Installation/Usage

To install msm_we:

cd </path/to/msm_we>

conda env create -f environment.yml
conda activate hamsm_env
pip install .

To use msm_we in a project:

from msm_we import msm_we

The basic workflow of this module is as follows.

Model building and preparation

  1. Run a weighted ensemble simulation, and produce a west.h5 file.

  2. Augment west.h5 with the full coordinate information in each <iterXXX/auxdata/coord>.

    msm_we/scripts/collectCoordinates/collectCoordinates.py has an example of this. This functionality will likely eventually be rolled into the main package.

  3. Define the processCoordinates(self, coords) function and monkey-patch it in.

    This function is responsible for featurization.

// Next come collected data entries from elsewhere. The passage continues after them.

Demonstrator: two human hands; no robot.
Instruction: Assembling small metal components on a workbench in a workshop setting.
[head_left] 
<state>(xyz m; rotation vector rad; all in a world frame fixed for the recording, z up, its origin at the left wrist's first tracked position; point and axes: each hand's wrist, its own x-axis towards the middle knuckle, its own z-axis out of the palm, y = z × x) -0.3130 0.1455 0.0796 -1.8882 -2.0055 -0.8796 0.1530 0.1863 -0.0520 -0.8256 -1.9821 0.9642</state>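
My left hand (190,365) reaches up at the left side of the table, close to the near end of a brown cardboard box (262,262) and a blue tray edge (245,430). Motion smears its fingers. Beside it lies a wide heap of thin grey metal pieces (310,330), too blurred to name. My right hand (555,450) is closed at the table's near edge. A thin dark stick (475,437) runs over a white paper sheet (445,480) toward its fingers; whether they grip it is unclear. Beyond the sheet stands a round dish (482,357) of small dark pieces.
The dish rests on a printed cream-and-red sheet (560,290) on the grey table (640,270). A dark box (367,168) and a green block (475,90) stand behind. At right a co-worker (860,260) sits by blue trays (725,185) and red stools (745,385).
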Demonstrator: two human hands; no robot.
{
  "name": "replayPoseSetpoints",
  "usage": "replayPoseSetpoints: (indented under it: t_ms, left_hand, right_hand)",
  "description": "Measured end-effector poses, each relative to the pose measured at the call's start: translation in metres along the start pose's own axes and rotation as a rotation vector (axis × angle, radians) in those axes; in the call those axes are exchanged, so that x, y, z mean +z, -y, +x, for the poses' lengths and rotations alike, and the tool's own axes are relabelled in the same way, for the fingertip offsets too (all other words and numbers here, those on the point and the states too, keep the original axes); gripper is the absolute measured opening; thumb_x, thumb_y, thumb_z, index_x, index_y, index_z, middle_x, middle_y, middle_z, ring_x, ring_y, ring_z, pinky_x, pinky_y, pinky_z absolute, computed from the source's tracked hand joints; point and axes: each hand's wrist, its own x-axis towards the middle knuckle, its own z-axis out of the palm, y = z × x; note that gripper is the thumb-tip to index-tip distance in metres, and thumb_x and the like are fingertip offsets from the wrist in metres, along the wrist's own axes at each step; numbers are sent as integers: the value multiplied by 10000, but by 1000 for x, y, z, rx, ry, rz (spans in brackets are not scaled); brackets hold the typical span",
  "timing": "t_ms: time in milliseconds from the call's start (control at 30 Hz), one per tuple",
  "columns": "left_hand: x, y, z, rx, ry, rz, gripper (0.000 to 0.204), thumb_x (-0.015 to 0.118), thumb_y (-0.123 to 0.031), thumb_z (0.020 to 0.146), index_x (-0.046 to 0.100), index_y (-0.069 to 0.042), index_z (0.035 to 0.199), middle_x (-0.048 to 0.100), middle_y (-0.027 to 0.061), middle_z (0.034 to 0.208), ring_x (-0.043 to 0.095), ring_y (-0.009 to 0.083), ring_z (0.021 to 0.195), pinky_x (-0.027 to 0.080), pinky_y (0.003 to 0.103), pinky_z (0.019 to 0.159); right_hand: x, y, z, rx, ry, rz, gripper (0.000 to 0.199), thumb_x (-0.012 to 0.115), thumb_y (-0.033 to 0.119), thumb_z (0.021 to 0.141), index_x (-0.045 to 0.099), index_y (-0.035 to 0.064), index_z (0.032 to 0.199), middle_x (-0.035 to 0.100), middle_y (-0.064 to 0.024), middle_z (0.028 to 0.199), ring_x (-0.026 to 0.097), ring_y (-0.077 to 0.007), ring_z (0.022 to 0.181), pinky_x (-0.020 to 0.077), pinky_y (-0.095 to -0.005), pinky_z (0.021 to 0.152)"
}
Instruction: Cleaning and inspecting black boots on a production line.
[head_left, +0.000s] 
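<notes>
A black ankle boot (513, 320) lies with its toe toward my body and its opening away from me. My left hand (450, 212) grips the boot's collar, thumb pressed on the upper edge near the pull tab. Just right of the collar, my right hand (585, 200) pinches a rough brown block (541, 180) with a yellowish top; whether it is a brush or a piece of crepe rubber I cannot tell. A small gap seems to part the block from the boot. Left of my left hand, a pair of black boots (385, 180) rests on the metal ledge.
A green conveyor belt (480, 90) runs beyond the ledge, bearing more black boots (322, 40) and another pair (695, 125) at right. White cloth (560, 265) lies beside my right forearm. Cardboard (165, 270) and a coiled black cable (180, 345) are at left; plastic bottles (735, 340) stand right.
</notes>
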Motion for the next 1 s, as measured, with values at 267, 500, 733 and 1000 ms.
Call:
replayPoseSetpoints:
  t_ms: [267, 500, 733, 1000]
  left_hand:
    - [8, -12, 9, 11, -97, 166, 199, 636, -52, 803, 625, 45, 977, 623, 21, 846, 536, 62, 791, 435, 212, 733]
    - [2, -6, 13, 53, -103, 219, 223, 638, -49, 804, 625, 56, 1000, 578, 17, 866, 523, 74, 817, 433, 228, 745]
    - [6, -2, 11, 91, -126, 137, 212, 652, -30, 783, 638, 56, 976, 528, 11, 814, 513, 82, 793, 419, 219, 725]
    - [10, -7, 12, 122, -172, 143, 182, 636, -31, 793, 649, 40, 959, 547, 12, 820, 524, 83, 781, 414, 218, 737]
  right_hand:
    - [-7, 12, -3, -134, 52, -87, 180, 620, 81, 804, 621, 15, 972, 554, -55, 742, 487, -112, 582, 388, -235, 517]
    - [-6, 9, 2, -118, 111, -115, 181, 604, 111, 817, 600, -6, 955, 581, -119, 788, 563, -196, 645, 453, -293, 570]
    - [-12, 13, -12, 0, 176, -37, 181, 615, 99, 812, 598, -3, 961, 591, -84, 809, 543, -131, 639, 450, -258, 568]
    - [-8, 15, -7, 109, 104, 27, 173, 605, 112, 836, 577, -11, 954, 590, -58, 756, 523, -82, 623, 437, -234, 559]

It should take in an array of all coordinates, and produce an array of feature-coordinates.

    # A trivial example processCoordinates
    def processCoordinates(self, coords):
        # Do some stuff in here
        # This is NOT a complete example!
        return coords
    
    # Monkey-patch, i.e. replace the placeholder processCoordinates
    #   in msm_we.modelWE with your function
    msm_we.modelWE.processCoordinates = processCoordinates
    

    It’s important to do this monkey-patching at the module level, i.e. on msm_we.modelWE, rather than on an instance of a msm_we.modelWE object.

  4. Create the model object.

    model = msm_we.modelWE()
    
  5. Initialize the model.

    model.initialize(file_paths, reference_structure_file, model_name,
                    basis_pcoord_bounds, target_pcoord_bounds,
                    dim_reduce_method, tau, pcoord_ndim)
    

    file_paths is a list of paths to your WESTPA h5 files.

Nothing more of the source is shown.